In a lighter tone Montrella said, “We had t-shirts made up later and mailed them to the swimmers that said Chilean Coup Crew 1973. I still have my shirt.”

Nancy Kirkpatrick with newspapers
Nancy Kirkpatrick back home with newspapers she smuggled out of Chile.
Time Magazine cover of Coup in Chile
1973 Time Magazine cover of the Coup
Newsweek cover from 1973 coup
A Newsweek cover from 1973.

A version of this story first appeared in SwimSwam Magazine’s Spring 2021 Issue. To subscribe to SwimSwam, order back issues or access them digitally, click HERE.

Jim Montrella’s legendary coaching career includes becoming an NCAA-winning Ohio State Women’s Swimming and US Olympic coach. Montrella also produced the first commercially sold hand paddles.

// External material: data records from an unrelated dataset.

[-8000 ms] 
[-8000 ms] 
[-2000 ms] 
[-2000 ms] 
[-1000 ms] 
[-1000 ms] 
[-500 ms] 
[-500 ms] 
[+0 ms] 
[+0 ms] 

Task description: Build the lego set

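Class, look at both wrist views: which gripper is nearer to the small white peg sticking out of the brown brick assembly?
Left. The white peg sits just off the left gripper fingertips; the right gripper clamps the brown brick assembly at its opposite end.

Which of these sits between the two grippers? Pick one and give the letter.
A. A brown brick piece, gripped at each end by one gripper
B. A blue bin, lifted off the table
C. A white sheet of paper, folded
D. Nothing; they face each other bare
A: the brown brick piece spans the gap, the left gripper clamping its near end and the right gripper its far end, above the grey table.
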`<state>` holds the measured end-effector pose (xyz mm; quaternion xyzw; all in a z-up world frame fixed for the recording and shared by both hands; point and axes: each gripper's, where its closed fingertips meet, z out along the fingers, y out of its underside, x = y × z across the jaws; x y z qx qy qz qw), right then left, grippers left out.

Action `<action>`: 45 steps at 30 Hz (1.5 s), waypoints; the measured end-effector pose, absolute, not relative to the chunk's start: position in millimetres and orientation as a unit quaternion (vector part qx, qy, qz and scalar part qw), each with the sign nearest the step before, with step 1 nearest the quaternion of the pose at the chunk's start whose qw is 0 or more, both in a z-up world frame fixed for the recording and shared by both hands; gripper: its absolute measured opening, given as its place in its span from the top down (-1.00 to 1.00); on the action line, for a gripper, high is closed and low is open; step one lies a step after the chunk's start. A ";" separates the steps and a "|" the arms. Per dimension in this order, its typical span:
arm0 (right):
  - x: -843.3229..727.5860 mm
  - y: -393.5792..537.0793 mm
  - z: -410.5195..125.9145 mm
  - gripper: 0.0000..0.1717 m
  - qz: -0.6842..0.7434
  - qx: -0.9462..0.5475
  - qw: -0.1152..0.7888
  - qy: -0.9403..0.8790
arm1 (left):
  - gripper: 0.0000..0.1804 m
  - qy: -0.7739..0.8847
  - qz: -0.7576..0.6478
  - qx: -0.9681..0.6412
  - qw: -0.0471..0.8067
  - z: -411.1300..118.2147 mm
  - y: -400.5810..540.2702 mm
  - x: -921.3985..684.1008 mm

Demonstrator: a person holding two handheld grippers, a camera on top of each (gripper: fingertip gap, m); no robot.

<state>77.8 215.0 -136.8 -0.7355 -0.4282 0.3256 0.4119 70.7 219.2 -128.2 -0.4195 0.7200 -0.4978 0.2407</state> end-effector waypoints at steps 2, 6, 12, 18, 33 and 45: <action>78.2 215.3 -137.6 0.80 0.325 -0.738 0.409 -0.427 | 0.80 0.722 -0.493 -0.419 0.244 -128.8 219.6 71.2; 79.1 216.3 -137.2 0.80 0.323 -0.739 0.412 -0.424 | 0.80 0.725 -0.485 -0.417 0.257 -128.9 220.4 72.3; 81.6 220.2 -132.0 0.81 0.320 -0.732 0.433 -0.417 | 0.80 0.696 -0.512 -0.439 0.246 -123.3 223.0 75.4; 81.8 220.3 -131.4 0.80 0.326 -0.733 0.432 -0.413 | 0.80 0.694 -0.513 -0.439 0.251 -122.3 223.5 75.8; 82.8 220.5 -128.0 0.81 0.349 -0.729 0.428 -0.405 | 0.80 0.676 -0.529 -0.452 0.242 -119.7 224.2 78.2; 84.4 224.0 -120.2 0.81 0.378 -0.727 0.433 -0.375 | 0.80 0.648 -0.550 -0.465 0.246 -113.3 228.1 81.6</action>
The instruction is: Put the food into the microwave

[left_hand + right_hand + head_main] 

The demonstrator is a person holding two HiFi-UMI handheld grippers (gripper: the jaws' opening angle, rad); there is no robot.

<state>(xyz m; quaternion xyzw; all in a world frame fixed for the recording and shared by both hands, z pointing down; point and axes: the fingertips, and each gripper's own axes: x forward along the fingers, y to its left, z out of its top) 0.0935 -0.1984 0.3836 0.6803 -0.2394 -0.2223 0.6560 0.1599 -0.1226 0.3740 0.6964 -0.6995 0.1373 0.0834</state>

Nancy Kirkpatrick-Reno was one of the first female swimmers to be awarded a college scholarship under Title IX. She is the head coach of Conejo Valley Multisport Masters and was USMS Coach of the Year in 2009.

Photos courtesy of Nancy Kirkpatrick-Reno.

Abbey Weitzeil cover of Spring 2021 SwimSwam magazine.
The cover of the Spring 2021 issue.
layout from SwimSwam magazine.
Layout of article in SwimSwam Magazine.

I wrote this story about the Chilean Coup Crew of 1973 for the Spring 2021 Issue of SwimSwam Magazine. I had never heard of this event until a swim coach mentioned it to me and said I should talk to legendary swim coach Jim Montrella. I had interviewed Montrella several times before, so that was an easy call. He’s the type of person who is approachable and happy to help in spite of his iconic reputation. You can read another story I wrote about him HERE. After hearing the word coup daily in the news the past few weeks, I felt this story was worth another look.

After speaking to Montrella, he referred me to one of the teen swimmers at the time, Nancy Kirkpatrick-Reno, who is now a swim coach.